ここでは、過去の相場環境を想定した3つのパターンを丁寧に追跡します。まず「地合い逆風のギャップダウン」です。前日終値からの下落が−4.2%で夜間PTSはさらに売られていましたが、寄り前の成行売り比率は高く、板は薄く、地合いも弱い状況でした。こうした場面では無理をせず、寄り直後の売り一巡を確認してから最小ロットで試し、すぐにVWAPに接近したところで薄利撤退とします。次に「地合い追い風のギャップダウン」です。PTSの下げに対して先物やセクターETFは底堅く、寄り後は買い板が厚く形成され、出来高が減少しながら価格がじわりと戻る展開でした。このときは分割で買い下がり、平均取得単価を調整し、寄り値やVWAPで段階的に利確していきます。最後に「ギャップアップの過熱反転(上級編)」です。空売りが可能な口座であっても、踏み上げや価格規制のリスクが高いため、戻り待ちの指値と時間撤退の厳格運用が肝要です。

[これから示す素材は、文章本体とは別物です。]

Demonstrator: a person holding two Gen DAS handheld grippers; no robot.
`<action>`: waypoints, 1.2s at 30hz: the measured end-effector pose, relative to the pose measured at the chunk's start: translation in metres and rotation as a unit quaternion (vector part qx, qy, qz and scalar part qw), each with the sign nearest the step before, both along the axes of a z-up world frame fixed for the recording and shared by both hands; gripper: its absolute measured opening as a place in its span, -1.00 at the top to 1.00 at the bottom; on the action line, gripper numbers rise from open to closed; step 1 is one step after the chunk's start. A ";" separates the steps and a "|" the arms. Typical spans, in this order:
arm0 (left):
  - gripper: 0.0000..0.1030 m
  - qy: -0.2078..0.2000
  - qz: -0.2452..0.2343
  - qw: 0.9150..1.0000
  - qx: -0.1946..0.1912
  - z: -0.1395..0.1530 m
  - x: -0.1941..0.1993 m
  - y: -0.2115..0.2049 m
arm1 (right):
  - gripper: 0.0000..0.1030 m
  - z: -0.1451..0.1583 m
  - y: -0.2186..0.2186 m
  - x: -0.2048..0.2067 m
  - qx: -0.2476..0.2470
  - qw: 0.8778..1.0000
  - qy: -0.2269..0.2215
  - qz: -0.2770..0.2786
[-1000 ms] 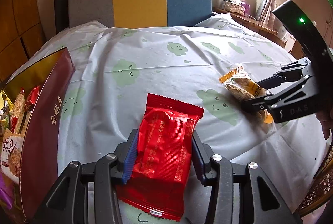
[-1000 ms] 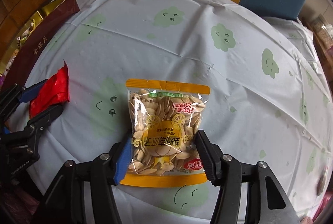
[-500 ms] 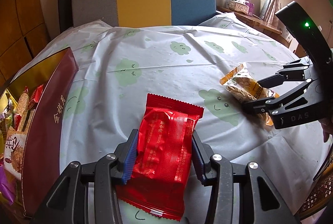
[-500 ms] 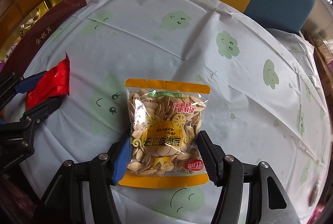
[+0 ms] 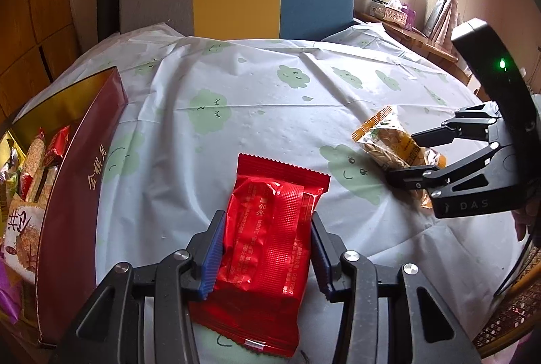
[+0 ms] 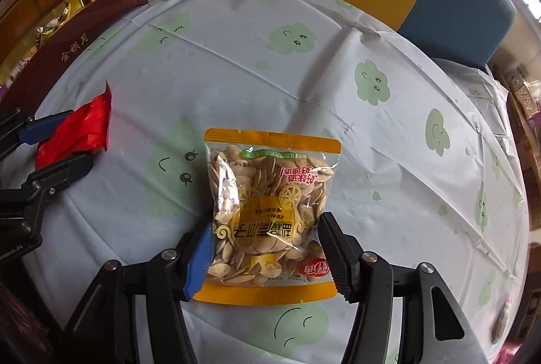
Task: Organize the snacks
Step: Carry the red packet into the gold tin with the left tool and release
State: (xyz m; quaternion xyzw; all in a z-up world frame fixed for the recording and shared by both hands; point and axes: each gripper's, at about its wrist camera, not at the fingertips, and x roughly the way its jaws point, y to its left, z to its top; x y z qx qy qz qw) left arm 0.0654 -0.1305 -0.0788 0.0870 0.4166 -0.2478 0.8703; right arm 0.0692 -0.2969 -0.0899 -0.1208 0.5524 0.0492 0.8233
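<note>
Left claw (image 5: pixel 267 249) gripped the red packet (image 5: pixel 270 239) at lower centre of frame, clamped by its sides for carrying. Right claw (image 6: pixel 267 257) likewise held the seed bag (image 6: pixel 270 212). Snack box (image 5: pixel 77 181) sat open at left, probable destination.

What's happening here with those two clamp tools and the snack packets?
A person is tidying snacks with a handheld gripper in each hand. The left gripper has its jaws closed on a red snack packet, and the right gripper grips a clear bag of seeds. Both packets are low over the cloud-print tablecloth. A dark red box, already holding other snacks, stands open at the left edge.
</note>
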 end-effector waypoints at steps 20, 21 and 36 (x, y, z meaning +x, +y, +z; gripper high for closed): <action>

各ケースで重要なのは、事前に「やらない条件」を言語化しておくことです。例えば、連続ストップ安・ストップ高の翌日、希薄化を伴う大型の資本政策、経営破綻関連、監理・整理銘柄などは、初心者のうちは一律で回避します。また、寄り付き直後の出来高が極端に少ない場合は、平均回帰のシナリオ自体が成立しにくいため、見送りが賢明です。

ミニFAQ

Q. 何銘柄くらい監視すべきですか? A. はじめは3〜5銘柄で十分です。観察の質が落ちるほど成果が不安定になります。
Q. ニュースはどこまで読むべき? A. タイトルと要点だけでも構いませんが、定性的な説明文に「一過性か構造的か」を判断するヒントが隠れています。
Q. 自動化できますか? A. 乖離率の計算や候補抽出はスプレッドシートで容易に自動化できます。発注は最初は手動のままにし、再現性が確認できたら段階的に省力化します。
Q. どのくらいの資金規模から可能? A. 取引単位の小さい銘柄を選べば、数十万円からでも運用可能です。まずは損失上限を厳格に守れるサイズから始めます。

運用日誌の書き方

トレードの直後に、仮説・観察・決定・結果・改善点の5行で日誌をつけます。特に「撤退のトリガー」がルール通りだったかを毎回確認します。週末には勝ち負けだけでなく、どの条件でエントリー回避できたかを振り返ると、無駄な損失を減らす効果が大きくなります。

行動原則(初心者のうちに身につけたいこと)

・最小サイズから始める/・分割を徹底する/・時間撤退を怠らない/・毎回の仮説を言語化する/・実行後すぐに記録する/・週次で小さく改良する。これらは将来、戦略を増やしたときにも通用する普遍的な原則です。